А в теме «девочки» я очень долго оставался теоретиком, это вынуждало меня все чаще переходить в беседах к теоретическим темам, где я был сильнее.
Школьные годы чудесные
Объект наших партийных пересудов сдвигался в симпатичную сторону, но забавно, что лексикон менять почти не приходилось — характеристики оставались все столь же пренебрежительно однообразными и грубословными. Вот ведь фантастическое преимущество языка. Про гадких политических мучителей или про первых наших девушек… а слова одни и те же.
Весело было жить. Друзья — целыми классами и дворами, мороженое — двойными порциями, летом — футбол, пляж и девочки, зимой — девочки, коньки и футбол.
Но и «партийная» жизнь была вписана в режим дня.
Я не решался зачитывать соратникам с листа свои теоретические измышления, но устно, как только что придуманное, излагал. В каком-нибудь скверике на скамейке. Кто, в какой позе. В какой-то момент каждый партиец стал побаиваться, как бы чего не вышло. Страх был одной из форм общественного сознания в той стране. В вариантах от легкого личного испуга до всеобщей паники. В отличие от Госстраха КГБ в анекдотах именовали Госужас. Каждый двенадцатый в компаниях — стукач. Это утверждение распространялось самим КГБ, для устрашения. Об этом в «Говорит Москва» у Даниэля. Будто в Чека был особенный отдел, ответственный за то, чтобы боялись, не высовывались.
Ребята-однопартийцы были все же разные, реакция разная, даже терпение. Понятно, что на мои теоретические изыски хмыканье менялось. Я предлагал то одни, то другие пункты уставов, программ и манифестов, но суммарная реакция почти никогда не выходила, и уж, во всяком случае, никогда далеко не выходила, за пределы формулы:
— А-а-а! Ну ладно, валяй дальше.
Витя Васильченко
Менялся и состав нашей партии. Куда чаще, чем в том, настоящем, Политбюро. Кто-то остался на второй год, ушел в другую школу, переехал с семьей в другой город.

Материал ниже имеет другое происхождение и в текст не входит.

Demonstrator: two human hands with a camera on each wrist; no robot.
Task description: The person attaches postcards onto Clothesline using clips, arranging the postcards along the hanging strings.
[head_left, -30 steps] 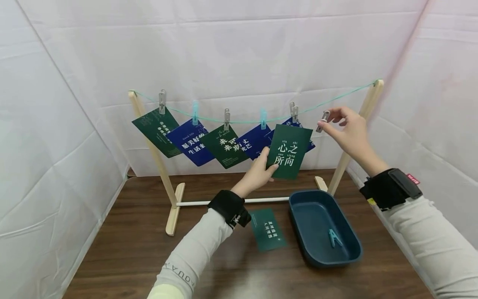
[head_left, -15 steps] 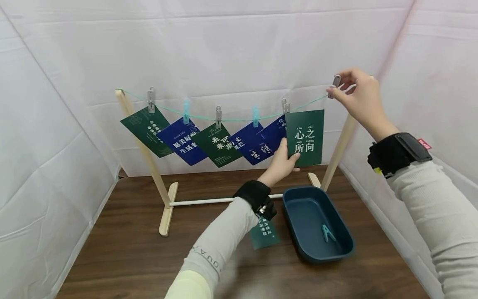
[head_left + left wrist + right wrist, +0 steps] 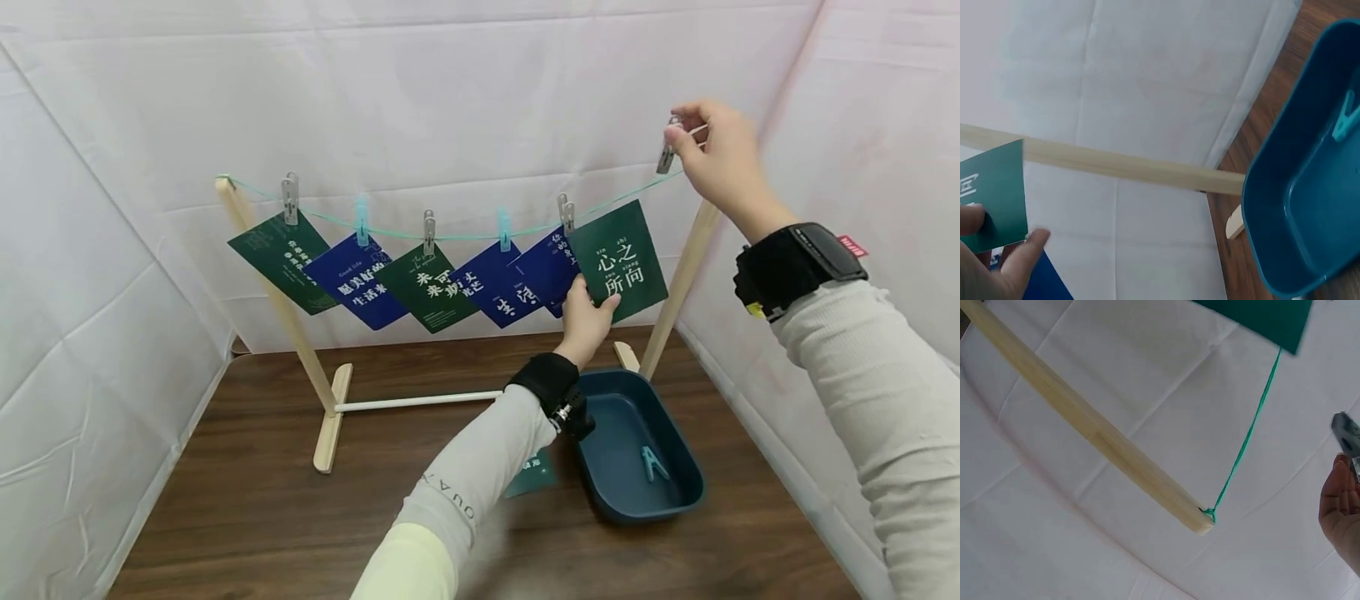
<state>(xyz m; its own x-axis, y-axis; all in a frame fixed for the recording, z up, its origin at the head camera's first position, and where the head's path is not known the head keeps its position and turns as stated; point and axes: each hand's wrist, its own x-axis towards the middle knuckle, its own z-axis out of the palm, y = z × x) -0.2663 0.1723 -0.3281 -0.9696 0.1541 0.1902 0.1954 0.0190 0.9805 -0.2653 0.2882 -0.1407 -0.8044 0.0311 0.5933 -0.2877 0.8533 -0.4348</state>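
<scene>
My left hand (image 3: 588,321) pinches a green card (image 3: 621,262) with white characters by its lower left corner. The card is tilted and stands just below the right stretch of the green line (image 3: 630,197). Up near the right post, my right hand (image 3: 720,158) pinches a grey clothespin (image 3: 666,150) between thumb and fingers, its jaws pointing down at the line. In the right wrist view that clothespin (image 3: 1346,434) shows at the right edge, apart from the line. Left of the held card, blue cards (image 3: 543,267) and green cards (image 3: 427,287) hang from clothespins.
The line runs between two wooden posts (image 3: 686,271) joined by a white bar (image 3: 420,402). A dark blue tray (image 3: 600,492) with a teal clothespin (image 3: 652,463) in it stands front right. My left sleeve partly hides another green card (image 3: 534,475) on the wooden table (image 3: 247,500).
My left hand has carried the green card right and up toward the line, and the card is now tilted. My right hand has risen with the clothespin to above the line.
</scene>
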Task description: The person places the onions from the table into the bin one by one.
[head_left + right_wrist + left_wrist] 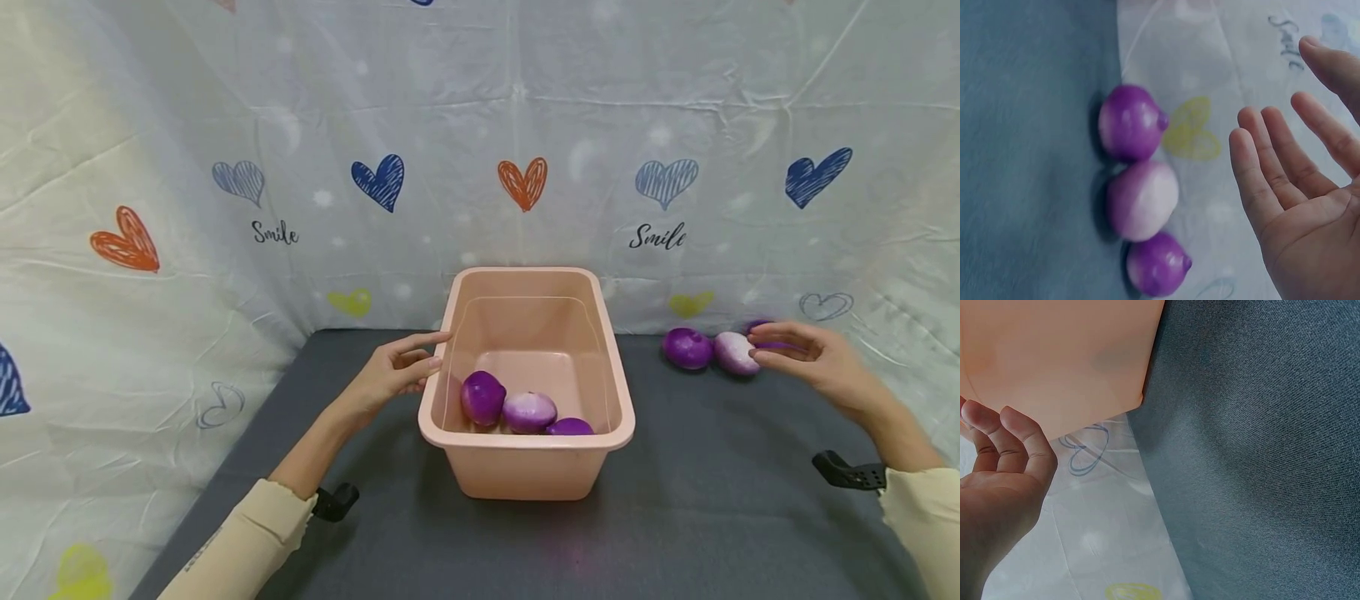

Число неопределенно принятых в ряды членов партии и членов ЦК этой партии (что было тем же самым) колебалось между пятью и восемью.
Восьмым стал Витя Васильченко (фамилия подлинная). Записной остряк класса, классный остряк, как он сам себя числил.
Был он поджарым пареньком с подвижными, по-девичьи карими глазами. Что-то неуловимо притягательное в нем разгадывалось его прежней фамилией — Ачкинадзе. Витя был несравненным ловкачом и удачником в любовных делах.
Все остальные были по сравнению с ним тихони и мямли, а он был прыток. Весь класс собирался, когда он со смаком, в лицах и движениях, грязно, пошло и скабрезно рассказывал о своих все новых любовных приключениях.
Я его недолюбливал, может именно потому, что он ходил в любимчиках всего класса, не только его женской половины. И именно поэтому он и был, не мной, а далеким от меня человеком, седьмым и единственным вообще не из нашей школы, рекомендован в очередные члены. Витя нас и заложил.
Думаю, что сразу.
Как ему сказали, так он и пошел. Утверждаю, что это так. В самом-то следственном деле было написано, что случайно на почте было вскрыто письмо от меня к Зотову и бдительный почтальон прочитал и донес. Чепуха!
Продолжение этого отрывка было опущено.